Jump to full article: The Washington Post, 2007-01-30
Author: Gio Batta Gori

Intro:

In reality, it is impossible to summarize accurately from momentary and vague recalls, and with an absurd expectation of precision, the total exposure to secondhand smoke over more than a half-century of a person's lifetime. No measure of cumulative lifetime secondhand smoke exposure was ever possible, so the epidemiologic studies estimated risk based not only on an improper marker of exposure, but also on exposure data that are illusory.

Adding confusion, people with lung cancer or cardiovascular disease are prone to amplify their recall of secondhand smoke exposure. . . .

It has been fashionable to ignore the weakness of "the science" on secondhand smoke, perhaps in the belief that claiming "the science is settled" will lead to policies and public attitudes that will reduce the prevalence of smoking.

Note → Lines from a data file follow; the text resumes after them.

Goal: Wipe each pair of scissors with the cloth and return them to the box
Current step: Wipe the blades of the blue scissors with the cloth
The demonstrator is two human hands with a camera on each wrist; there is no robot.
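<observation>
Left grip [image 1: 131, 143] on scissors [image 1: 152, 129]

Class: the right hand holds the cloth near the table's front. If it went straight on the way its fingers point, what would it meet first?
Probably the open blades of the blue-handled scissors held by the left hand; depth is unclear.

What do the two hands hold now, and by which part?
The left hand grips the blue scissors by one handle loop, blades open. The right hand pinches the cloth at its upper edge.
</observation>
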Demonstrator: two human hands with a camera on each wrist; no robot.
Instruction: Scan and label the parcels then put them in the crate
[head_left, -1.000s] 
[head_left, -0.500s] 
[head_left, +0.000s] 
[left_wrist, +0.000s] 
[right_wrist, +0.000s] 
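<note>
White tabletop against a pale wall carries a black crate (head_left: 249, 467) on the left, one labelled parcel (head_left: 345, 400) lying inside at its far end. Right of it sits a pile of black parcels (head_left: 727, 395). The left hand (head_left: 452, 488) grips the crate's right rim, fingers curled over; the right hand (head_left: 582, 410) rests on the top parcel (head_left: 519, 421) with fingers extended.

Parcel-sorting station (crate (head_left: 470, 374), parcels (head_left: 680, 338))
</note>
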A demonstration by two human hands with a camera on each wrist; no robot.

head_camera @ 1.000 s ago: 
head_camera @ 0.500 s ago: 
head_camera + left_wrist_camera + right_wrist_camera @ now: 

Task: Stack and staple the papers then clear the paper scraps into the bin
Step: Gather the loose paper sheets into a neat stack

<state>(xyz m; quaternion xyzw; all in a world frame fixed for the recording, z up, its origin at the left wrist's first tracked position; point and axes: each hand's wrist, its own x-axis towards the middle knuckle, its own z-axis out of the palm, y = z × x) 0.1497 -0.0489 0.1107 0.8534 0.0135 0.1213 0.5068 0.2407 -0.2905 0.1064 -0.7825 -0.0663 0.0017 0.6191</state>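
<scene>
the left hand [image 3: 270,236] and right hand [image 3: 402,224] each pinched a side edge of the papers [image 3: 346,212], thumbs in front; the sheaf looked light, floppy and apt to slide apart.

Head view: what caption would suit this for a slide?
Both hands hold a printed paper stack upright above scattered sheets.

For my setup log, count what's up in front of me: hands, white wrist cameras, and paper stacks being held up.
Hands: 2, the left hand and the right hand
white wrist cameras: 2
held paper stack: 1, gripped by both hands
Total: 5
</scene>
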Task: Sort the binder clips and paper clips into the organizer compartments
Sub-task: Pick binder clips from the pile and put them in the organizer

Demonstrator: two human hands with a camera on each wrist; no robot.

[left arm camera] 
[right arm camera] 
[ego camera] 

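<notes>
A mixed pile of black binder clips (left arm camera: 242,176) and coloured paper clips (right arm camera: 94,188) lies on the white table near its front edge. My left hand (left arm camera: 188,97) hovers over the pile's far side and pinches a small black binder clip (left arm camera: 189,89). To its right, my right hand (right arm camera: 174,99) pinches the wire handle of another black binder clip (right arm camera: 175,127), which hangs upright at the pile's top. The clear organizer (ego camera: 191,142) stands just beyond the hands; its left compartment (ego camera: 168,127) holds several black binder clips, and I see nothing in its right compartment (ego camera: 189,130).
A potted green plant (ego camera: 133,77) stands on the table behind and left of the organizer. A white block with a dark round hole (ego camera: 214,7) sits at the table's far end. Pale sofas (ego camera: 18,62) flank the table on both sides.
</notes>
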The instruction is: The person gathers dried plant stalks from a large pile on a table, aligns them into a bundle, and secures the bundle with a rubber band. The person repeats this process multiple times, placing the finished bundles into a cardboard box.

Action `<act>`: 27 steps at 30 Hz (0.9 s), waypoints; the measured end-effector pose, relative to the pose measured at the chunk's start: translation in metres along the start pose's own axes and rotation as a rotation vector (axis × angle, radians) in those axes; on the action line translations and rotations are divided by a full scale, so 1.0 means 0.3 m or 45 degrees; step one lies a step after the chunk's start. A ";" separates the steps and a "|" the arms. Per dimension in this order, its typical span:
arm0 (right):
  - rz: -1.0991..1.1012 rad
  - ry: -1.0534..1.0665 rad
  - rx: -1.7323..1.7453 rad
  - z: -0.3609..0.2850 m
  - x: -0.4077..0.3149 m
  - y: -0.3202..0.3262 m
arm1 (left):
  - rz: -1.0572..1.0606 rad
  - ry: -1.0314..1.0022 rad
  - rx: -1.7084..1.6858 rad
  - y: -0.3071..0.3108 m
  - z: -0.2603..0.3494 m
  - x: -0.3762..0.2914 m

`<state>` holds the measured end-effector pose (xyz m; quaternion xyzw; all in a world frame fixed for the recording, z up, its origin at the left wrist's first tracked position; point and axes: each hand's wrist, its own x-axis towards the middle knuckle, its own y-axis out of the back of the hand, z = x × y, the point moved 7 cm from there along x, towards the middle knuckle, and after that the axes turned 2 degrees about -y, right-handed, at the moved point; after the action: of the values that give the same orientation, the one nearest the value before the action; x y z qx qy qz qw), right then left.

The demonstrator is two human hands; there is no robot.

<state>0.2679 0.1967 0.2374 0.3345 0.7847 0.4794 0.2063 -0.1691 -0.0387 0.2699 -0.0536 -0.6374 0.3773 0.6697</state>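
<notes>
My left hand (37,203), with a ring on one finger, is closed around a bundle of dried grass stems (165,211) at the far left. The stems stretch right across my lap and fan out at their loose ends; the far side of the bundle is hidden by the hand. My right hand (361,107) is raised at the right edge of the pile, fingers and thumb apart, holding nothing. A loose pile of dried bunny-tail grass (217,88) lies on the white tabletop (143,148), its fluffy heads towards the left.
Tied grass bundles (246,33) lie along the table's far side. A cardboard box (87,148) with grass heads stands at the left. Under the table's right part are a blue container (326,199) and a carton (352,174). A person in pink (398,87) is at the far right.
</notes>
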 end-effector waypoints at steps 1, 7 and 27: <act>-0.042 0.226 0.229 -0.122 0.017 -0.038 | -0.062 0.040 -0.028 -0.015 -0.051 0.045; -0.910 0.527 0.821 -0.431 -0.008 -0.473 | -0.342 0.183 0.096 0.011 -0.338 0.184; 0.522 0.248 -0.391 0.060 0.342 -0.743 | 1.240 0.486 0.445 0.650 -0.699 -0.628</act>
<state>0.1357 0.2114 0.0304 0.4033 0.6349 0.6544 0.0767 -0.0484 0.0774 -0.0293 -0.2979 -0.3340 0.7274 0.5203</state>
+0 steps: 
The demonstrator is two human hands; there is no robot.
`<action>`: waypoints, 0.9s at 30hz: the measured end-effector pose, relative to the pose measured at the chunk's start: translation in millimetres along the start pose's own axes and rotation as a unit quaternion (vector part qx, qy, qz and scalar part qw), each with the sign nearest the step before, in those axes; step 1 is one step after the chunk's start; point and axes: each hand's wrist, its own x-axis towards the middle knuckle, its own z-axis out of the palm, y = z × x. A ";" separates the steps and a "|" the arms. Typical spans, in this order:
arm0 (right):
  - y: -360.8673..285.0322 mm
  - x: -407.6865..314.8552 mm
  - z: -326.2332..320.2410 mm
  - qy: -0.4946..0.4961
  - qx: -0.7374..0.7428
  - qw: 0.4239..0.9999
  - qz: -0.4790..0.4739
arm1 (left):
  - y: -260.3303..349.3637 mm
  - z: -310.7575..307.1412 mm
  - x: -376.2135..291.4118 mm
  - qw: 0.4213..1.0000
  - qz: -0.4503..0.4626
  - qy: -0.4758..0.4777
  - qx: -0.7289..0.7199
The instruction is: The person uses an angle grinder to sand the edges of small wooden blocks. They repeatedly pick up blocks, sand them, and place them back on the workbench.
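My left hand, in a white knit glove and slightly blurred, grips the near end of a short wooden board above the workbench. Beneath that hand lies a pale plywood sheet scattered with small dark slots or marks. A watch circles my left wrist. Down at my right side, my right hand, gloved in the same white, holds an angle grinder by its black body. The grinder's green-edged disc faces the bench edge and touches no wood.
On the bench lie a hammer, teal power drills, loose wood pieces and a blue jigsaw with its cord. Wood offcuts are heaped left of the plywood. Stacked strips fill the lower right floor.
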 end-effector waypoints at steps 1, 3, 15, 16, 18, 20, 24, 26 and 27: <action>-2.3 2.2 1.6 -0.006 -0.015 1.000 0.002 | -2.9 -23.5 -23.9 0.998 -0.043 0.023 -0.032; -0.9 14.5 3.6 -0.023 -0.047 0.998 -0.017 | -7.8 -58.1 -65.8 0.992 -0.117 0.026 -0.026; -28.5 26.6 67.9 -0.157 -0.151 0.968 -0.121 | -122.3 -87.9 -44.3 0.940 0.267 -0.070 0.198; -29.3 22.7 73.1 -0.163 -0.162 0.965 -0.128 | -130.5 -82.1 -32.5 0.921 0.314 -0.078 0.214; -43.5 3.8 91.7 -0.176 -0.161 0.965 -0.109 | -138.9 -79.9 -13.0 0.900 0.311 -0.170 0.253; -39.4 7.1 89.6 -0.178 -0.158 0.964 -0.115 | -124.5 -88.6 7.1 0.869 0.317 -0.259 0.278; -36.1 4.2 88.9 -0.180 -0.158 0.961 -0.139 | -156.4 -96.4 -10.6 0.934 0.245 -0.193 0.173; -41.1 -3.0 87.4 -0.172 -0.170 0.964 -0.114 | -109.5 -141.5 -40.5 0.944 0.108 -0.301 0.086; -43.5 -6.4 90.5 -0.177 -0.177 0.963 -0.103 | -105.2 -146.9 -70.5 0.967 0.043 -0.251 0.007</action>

But such a Faustian bargain is an ominous precedent in public health and political ethics. Consider how minimally such policies as smoking bans in bars and restaurants really reduce the prevalence of smoking, and yet how odious and socially unfair such prohibitions are. .. .

A frank discussion is needed to restore straight thinking in the legitimate uses of "the science" of epidemiology ¿ uses that go well beyond secondhand smoke issues. Today, health rights command high priority on many agendas, as they should. It is not admissible to presume that people expect those rights to be served less than truthfully.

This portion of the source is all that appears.